Records from a data collection:

--

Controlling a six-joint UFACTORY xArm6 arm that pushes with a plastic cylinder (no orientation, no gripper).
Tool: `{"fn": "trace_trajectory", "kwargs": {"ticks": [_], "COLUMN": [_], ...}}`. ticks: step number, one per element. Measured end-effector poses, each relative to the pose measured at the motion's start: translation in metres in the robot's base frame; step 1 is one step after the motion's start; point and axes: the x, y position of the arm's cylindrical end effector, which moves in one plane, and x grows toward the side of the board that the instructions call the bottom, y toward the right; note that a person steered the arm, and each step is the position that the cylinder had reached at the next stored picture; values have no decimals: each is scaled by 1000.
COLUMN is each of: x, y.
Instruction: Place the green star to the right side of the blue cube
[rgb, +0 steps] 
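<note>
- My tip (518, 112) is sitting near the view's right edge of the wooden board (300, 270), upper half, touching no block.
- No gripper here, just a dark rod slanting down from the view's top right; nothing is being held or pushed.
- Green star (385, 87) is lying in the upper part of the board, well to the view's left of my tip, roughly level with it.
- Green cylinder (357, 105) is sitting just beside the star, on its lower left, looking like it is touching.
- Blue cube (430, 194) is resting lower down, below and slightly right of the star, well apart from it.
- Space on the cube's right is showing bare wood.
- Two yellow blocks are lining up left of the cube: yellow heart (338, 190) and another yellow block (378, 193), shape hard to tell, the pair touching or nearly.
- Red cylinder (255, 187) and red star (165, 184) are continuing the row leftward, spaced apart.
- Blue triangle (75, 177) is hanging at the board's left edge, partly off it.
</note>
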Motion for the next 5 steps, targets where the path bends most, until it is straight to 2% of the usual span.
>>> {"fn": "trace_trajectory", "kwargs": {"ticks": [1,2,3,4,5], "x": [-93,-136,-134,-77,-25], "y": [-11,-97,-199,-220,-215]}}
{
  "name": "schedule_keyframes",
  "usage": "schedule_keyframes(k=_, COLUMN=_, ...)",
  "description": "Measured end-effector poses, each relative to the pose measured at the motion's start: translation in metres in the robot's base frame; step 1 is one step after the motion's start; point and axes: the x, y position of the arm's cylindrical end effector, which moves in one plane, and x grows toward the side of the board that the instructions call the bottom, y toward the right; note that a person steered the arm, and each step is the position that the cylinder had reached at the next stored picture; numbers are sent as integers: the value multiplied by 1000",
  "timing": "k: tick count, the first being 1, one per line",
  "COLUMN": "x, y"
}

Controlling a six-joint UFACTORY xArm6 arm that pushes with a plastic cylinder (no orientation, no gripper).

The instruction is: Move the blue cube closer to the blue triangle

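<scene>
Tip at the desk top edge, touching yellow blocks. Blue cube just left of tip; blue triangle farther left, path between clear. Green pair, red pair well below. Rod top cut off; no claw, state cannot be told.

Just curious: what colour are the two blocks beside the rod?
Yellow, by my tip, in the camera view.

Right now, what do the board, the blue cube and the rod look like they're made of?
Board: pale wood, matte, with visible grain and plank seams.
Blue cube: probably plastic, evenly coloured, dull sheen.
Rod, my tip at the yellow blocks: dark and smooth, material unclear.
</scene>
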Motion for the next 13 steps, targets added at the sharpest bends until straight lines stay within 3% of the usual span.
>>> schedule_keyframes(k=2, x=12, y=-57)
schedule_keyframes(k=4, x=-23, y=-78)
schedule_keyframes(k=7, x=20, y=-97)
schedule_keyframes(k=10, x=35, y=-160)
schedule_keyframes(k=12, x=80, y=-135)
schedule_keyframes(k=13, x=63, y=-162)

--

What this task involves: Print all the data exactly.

Exercise answer:
Controlling a six-joint UFACTORY xArm6 arm that pushes with a plastic cylinder (no orientation, no gripper).
Tool: `{"fn": "trace_trajectory", "kwargs": {"ticks": [_], "COLUMN": [_], ...}}`. ticks: step number, one per element. Measured end-effector poses, each relative to the pose measured at the motion's start: translation in metres in the robot's base frame; step 1 is one step after the motion's start; point and axes: the x, y position of the arm's cylindrical end effector, which moves in one plane, and x grows toward the side of the board that the instructions call the bottom, y toward the right; note that a person steered the arm, and each step is the position that the cylinder had reached at the next stored picture; values have no decimals: each is scaled by 1000.
COLUMN is each of: x, y.
Instruction: Place the green star to the right side of the blue cube
[rgb, +0 steps] 
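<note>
- My tip (518, 112) is sitting near the view's right edge of the wooden board (300, 270), upper half, touching no block.
- No gripper here, just a dark rod slanting down from the view's top right; nothing is being held or pushed.
- Green star (385, 87) is lying in the upper part of the board, well to the view's left of my tip, roughly level with it.
- Green cylinder (357, 105) is sitting just beside the star, on its lower left, looking like it is touching.
- Blue cube (430, 194) is resting lower down, below and slightly right of the star, well apart from it.
- Space on the cube's right is showing bare wood.
- Two yellow blocks are lining up left of the cube: yellow heart (338, 190) and another yellow block (378, 193), shape hard to tell, the pair touching or nearly.
- Red cylinder (255, 187) and red star (165, 184) are continuing the row leftward, spaced apart.
- Blue triangle (75, 177) is hanging at the board's left edge, partly off it.
</note>
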Motion for the next 5 steps, targets where the path bends most, until it is straight to 2% of the usual span.
>>> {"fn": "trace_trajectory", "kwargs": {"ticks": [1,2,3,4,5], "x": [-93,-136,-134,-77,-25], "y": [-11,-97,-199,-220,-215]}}
{
  "name": "schedule_keyframes",
  "usage": "schedule_keyframes(k=_, COLUMN=_, ...)",
  "description": "Measured end-effector poses, each relative to the pose measured at the motion's start: translation in metres in the robot's base frame; step 1 is one step after the motion's start; point and axes: the x, y position of the arm's cylindrical end effector, which moves in one plane, and x grows toward the side of the board that the instructions call the bottom, y toward the right; note that a person steered the arm, and each step is the position that the cylinder had reached at the next stored picture; numbers are sent as integers: the value multiplied by 1000",
  "timing": "k: tick count, the first being 1, one per line",
  "COLUMN": "x, y"
}

Controlling a six-joint UFACTORY xArm6 arm that pushes with a plastic cylinder (no orientation, no gripper).

The instruction is: Move the blue cube closer to the blue triangle

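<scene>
Tip at the desk top edge, touching yellow blocks. Blue cube just left of tip; blue triangle farther left, path between clear. Green pair, red pair well below. Rod top cut off; no claw, state cannot be told.

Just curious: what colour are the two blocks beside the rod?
Yellow, by my tip, in the camera view.

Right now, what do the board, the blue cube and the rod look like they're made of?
Board: pale wood, matte, with visible grain and plank seams.
Blue cube: probably plastic, evenly coloured, dull sheen.
Rod, my tip at the yellow blocks: dark and smooth, material unclear.
</scene>
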Motion for the next 13 steps, targets added at the sharpest bends until straight lines stay within 3% of the usual span.
>>> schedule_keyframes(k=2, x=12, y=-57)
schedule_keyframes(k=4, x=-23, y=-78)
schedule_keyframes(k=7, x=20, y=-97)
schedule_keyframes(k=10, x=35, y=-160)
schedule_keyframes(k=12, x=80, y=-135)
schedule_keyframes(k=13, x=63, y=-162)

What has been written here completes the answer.